The New Tools Fighting a
Longtime Public Health Threat

By Katherine Bliss | October 18, 2024

Over the last century, the quest to control and eliminate malaria—a debilitating, deadly, and costly disease transmitted by mosquitoes—has challenged governments, international organizations, and public health researchers.

Substantial investments in research and development have led to new diagnostic tools and treatments that have successfully reduced the number of deaths from malaria since the early 2000s.

However, prolonged illness, absenteeism, and economic losses associated with malaria infection remain significant, particularly in sub-Saharan Africa, where more than 90 percent of malaria cases are reported.

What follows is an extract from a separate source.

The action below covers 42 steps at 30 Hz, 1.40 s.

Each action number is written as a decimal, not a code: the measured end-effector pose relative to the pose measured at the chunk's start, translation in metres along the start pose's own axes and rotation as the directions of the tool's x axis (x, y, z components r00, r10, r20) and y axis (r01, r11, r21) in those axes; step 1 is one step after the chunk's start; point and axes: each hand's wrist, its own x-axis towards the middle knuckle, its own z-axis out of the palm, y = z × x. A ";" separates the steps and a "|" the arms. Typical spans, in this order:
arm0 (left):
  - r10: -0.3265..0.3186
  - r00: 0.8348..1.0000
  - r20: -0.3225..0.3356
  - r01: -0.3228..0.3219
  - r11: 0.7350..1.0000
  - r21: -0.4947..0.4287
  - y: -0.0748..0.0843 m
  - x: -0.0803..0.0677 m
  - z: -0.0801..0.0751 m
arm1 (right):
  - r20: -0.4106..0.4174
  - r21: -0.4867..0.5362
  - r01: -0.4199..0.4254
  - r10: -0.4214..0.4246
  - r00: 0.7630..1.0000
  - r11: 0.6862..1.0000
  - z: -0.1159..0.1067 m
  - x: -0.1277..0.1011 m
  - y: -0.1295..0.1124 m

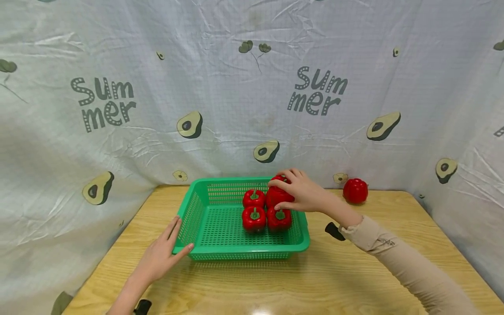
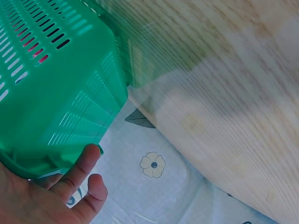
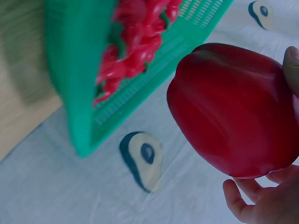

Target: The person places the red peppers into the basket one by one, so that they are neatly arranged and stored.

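My right hand [image 1: 301, 191] grips a large red bell pepper [image 3: 233, 109] over the back right part of a green plastic basket [image 1: 244, 250]. In the head view the hand partly covers this pepper, and the thumb reaches over a red pepper [image 1: 278, 224] below. Two more red peppers with green stems, a front one [image 1: 253, 224] and a back one [image 1: 252, 201], sit beside it in the basket. At the basket's front left corner, my left hand [image 1: 157, 256] rests on the rim, with fingers extended along the side and thumb spread over the front.
One more red pepper [image 1: 355, 191] lies on the wooden table [image 1: 374, 262], right of the basket near the back edge. A pale cloth [image 1: 220, 87] printed with avocados and lettering hangs behind and at both sides. A black wrist strap [image 1: 334, 231] shows at the right sleeve.
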 end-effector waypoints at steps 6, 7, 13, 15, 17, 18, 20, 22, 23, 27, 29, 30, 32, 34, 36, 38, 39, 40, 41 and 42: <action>0.003 1.000 -0.003 -0.003 1.000 0.005 0.002 0.000 -0.001 | 0.008 0.050 0.005 -0.006 1.000 0.999 0.011 0.027 -0.007; 0.003 1.000 -0.006 -0.002 1.000 0.005 0.002 0.000 -0.001 | 0.005 0.052 0.010 -0.011 1.000 0.999 0.014 0.032 -0.008; -0.002 1.000 -0.007 0.002 1.000 0.004 0.002 0.000 -0.002 | 0.004 0.025 0.008 -0.008 1.000 1.000 0.032 0.059 -0.017; -0.002 1.000 -0.006 0.002 1.000 0.006 0.001 0.000 -0.001 | 0.026 0.025 -0.023 0.022 0.999 0.999 0.039 0.067 -0.020; 0.000 1.000 -0.007 0.000 1.000 0.007 0.001 0.000 0.000 | 0.058 0.038 -0.066 0.064 0.996 0.997 0.046 0.075 -0.023; 0.005 1.000 -0.011 -0.005 1.000 0.007 0.000 0.000 0.001 | 0.073 0.047 -0.087 0.083 0.994 0.995 0.049 0.079 -0.025; 0.007 1.000 -0.015 -0.007 1.000 0.011 -0.001 0.000 0.002 | 0.101 0.066 -0.116 0.109 0.989 0.991 0.055 0.085 -0.028; 0.008 1.000 -0.022 -0.008 1.000 0.012 -0.001 -0.001 0.003 | 0.125 0.094 -0.140 0.128 0.984 0.986 0.060 0.092 -0.031; 0.008 1.000 -0.025 -0.008 1.000 0.012 -0.001 -0.001 0.003 | 0.140 0.102 -0.149 0.134 0.981 0.984 0.063 0.094 -0.033; 0.008 0.999 -0.033 -0.008 1.000 0.011 -0.002 -0.001 0.003 | 0.211 0.100 -0.180 0.156 0.965 0.979 0.076 0.105 -0.037; 0.011 0.999 -0.036 -0.011 1.000 0.008 -0.001 -0.001 0.003 | 0.239 0.078 -0.182 0.159 0.958 0.980 0.083 0.108 -0.038; 0.011 0.999 -0.037 -0.011 1.000 0.006 -0.002 -0.001 0.003 | 0.245 0.072 -0.181 0.158 0.956 0.981 0.086 0.110 -0.039; 0.012 0.999 -0.035 -0.011 1.000 0.005 -0.001 -0.001 0.003 | 0.248 0.060 -0.173 0.153 0.957 0.983 0.093 0.112 -0.039; 0.012 0.999 -0.033 -0.012 1.000 0.004 -0.001 -0.001 0.003 | 0.239 0.039 -0.163 0.149 0.959 0.986 0.100 0.114 -0.040; 0.011 1.000 -0.030 -0.011 1.000 0.006 -0.001 -0.001 0.003 | 0.234 0.004 -0.160 0.155 0.960 0.987 0.106 0.116 -0.041; 0.011 1.000 -0.028 -0.011 1.000 0.006 -0.001 -0.001 0.003 | 0.234 -0.046 -0.162 0.168 0.958 0.986 0.112 0.117 -0.041; 0.012 0.999 -0.030 -0.012 1.000 0.007 -0.001 -0.001 0.003 | 0.235 -0.062 -0.165 0.175 0.956 0.984 0.114 0.117 -0.041; 0.012 0.999 -0.031 -0.012 1.000 0.008 -0.001 -0.001 0.003 | 0.236 -0.078 -0.170 0.184 0.954 0.982 0.117 0.118 -0.041; 0.012 0.999 -0.034 -0.012 1.000 0.007 -0.001 -0.001 0.003 | 0.240 -0.084 -0.175 0.190 0.952 0.981 0.119 0.118 -0.040; 0.012 0.999 -0.036 -0.012 1.000 0.005 -0.001 -0.001 0.003 | 0.241 -0.089 -0.180 0.196 0.950 0.980 0.121 0.119 -0.040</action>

Climate change and natural disasters are placing greater numbers of people at risk of exposure to malaria. Meanwhile, drug resistance and conflict make it challenging for vulnerable populations to access effective diagnosis and treatment.

New vaccines that can help prevent malaria infection for the most vulnerable populations promise to be game changers in the fight against this public health challenge.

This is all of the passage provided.